:: REQUIRED WORK ::
In the data below, find the line containing "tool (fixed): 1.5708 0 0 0"; transcribe it and each line after it exactly, through the last, skipping pictures.

:: THE DATA ::
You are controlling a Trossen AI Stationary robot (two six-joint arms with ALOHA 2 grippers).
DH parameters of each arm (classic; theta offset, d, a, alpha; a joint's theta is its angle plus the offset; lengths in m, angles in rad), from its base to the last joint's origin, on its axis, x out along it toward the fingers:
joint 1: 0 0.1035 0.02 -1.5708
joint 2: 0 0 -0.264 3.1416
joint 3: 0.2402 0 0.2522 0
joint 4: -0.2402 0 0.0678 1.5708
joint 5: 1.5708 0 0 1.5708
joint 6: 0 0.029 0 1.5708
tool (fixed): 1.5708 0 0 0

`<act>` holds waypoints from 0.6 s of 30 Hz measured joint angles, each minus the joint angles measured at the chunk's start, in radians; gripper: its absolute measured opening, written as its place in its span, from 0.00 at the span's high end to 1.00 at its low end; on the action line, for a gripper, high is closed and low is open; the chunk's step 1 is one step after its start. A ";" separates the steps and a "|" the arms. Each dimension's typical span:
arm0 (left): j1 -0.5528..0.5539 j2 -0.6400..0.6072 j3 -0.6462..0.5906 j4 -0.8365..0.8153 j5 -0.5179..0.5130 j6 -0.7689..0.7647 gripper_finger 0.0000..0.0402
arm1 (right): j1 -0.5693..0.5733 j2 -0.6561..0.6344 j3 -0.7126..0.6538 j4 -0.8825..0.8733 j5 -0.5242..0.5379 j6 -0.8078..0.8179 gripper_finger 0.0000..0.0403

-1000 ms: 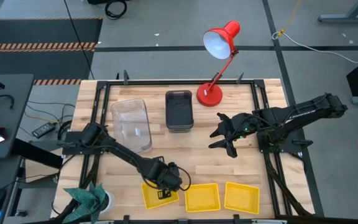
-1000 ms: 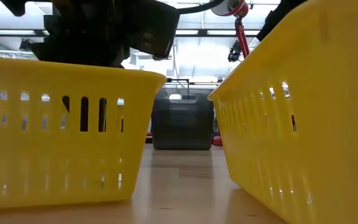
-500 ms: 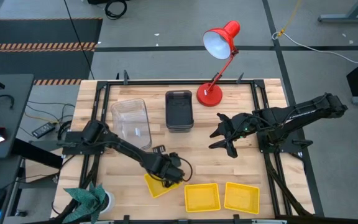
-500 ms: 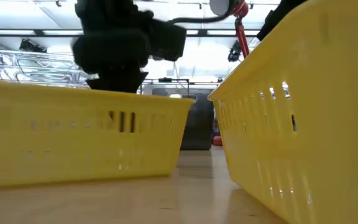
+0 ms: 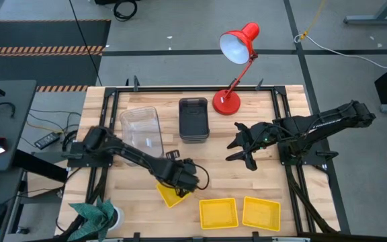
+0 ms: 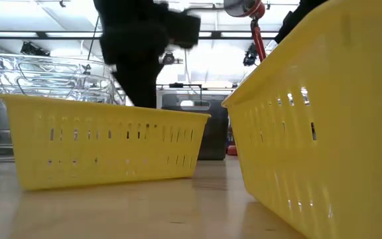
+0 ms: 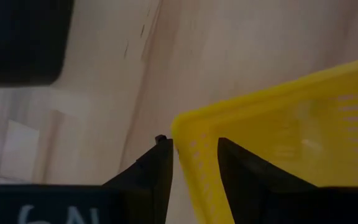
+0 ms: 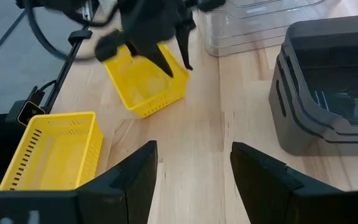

:: EXPECTED ANSWER ::
tool (fixed): 1.5708 0 0 0

`<act>` holds waypoints from 0.6 s of 30 Hz measured joint angles, each minus the joint angles measured at the chunk's start, in radians; gripper: its absolute measured opening, written as its place in its span, from 0.00 at the span's high end to 1.00 at its low end; on the action line, for a gripper, high is closed and low is open; the chunk's step 1 is one step after its start. A ";" separates the steps and a "|" the arms. Each dimension's typical span:
arm0 (left): j1 -0.5528..0.5539 j2 -0.6400..0.6072 j3 -0.6462..0.5906 j4 -0.8365..0.8153 j5 -0.5179..0.5130 j6 -0.7689..0.7647 gripper_finger 0.0000..0.0402
arm1 (right): j1 -0.5693..0.5733 j2 -0.6561..0.6344 j3 -0.7126..0.6538 j4 -0.8825..0.8733 j5 -0.5242..0.5379 j6 -0.8078..0.8179 gripper_finger 0.0000..0.0403

-1000 ms: 
-1000 ms: 
-500 ms: 
-500 ms: 
+0 ms: 
+0 ms: 
+0 ms: 
+0 ms: 

With this, the exercise is finished.